Anybody know how to file with just the yearly summary like what goes where?
i tried searching the info on turbo tax but all it says is i HAVE to file.. well duh right. smh

which out of these 3 would i use 
a) 1099-MISC. Add all 1099-MISCs for this work. 
b) Additional income. Includes 1099-K, check/cash payments. 
c) Uncommon income. Includes awards, interest, debt previously deducted.


----------



## Older Chauffeur (Oct 16, 2014)

crimson.snwbnny said:


> if my research is correct i wont be getting a 1099 because i didnt get paid atleast $600 with uber. Well i already got my main w2 from my job and id be annoyed to wait almost 2 weeks till feb and find out i dont get a 1099 from uber or lyft.
> Anybody know how to file with just the yearly summary like what goes where?
> i tried searching the info on turbo tax but all it says is i HAVE to file.. well duh right. smh
> 
> ...


If you are anywhere close to $600 in deposits from either Uber or Lyft into your bank account, keep in mind that Uber includes their share of fares and also fees in the amounts they considered they paid to you. I think I read that Lyft doesn't do this, but I'm not positive. On your Schedule C you list all the extra stuff as expenses to get to a gross that matches your deposits.

You could get your return done based on your deposits and expenses, and then file once the deadline (Jan 31) for 1099 forms has passed. That would be easier than filing an amended return. I think I would go with (b). My Turbo Tax program asked for business income not reported on a 1099, IIRC. As long as you report all income you are in compliance.

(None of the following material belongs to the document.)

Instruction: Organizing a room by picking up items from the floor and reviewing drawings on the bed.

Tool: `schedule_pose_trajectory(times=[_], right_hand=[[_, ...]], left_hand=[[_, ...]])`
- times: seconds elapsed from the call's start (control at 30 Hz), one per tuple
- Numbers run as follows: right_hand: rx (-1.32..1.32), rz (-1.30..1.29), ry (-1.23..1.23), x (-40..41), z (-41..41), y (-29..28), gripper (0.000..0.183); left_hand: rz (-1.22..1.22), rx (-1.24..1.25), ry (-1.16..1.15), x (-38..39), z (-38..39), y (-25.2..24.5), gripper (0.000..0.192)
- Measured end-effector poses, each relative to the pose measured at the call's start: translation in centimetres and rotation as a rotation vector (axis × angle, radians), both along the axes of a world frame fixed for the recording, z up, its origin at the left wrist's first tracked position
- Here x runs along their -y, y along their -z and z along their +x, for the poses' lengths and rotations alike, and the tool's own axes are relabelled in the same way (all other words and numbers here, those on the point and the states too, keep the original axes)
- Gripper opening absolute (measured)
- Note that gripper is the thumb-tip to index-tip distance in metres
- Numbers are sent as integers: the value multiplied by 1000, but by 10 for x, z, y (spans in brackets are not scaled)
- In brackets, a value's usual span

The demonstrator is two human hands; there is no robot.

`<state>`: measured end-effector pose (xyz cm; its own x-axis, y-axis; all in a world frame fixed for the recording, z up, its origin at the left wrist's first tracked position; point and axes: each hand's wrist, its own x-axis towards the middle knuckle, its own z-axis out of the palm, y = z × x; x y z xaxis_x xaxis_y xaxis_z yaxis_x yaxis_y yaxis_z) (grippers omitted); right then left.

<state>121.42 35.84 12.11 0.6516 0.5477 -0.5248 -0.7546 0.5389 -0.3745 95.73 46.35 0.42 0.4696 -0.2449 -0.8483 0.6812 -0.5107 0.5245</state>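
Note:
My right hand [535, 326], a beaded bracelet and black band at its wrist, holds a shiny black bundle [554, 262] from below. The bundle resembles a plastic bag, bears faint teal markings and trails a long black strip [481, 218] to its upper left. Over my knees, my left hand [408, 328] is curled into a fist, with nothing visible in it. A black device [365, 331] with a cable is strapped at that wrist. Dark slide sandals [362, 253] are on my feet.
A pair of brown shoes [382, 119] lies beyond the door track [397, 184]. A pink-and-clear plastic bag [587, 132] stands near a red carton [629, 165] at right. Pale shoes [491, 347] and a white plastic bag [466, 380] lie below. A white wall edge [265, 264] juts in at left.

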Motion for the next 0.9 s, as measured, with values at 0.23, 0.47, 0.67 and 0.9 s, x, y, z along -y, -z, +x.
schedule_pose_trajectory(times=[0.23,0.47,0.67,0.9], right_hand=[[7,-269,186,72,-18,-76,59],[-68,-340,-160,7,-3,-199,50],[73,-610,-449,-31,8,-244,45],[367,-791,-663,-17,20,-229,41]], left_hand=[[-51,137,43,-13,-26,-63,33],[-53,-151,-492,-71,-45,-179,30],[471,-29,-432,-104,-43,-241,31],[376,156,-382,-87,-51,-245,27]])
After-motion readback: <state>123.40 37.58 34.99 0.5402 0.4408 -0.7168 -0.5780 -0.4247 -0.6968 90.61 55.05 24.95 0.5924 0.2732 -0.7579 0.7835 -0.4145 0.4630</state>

In any case, I think you should use Schedules C and SE to figure your profit or loss and self employment taxes. If you tracked your mileage and other allowed expenses you shouldn't owe any of the latter, as the threshold for FICA is $400 profit.
Disclosure: I'm not a tax pro.


----------



## crimson.snwbnny (Nov 24, 2016)

Older Chauffeur said:


> If you are anywhere close to $600 in deposits from either Uber or Lyft into your bank account, keep in mind that Uber includes their share of fares and also fees in the amounts they considered they paid to you. I think I read that Lyft doesn't do this, but I'm not positive. On your Schedule C you list all the extra stuff as expenses to get to a gross that matches your deposits.
> 
> You could get your return done based on your deposits and expenses, and then file once the deadline (Jan 31) for 1099 forms has passed. That would be easier than filing an amended return. I think I would go with (b). My Turbo Tax program asked for business income not reported on a 1099, IIRC. As long as you report all income you are in compliance.
> 
> ...


thank you


----------



## Dback2004 (Nov 7, 2015)

+1 on Older Chauffeur advise...


----------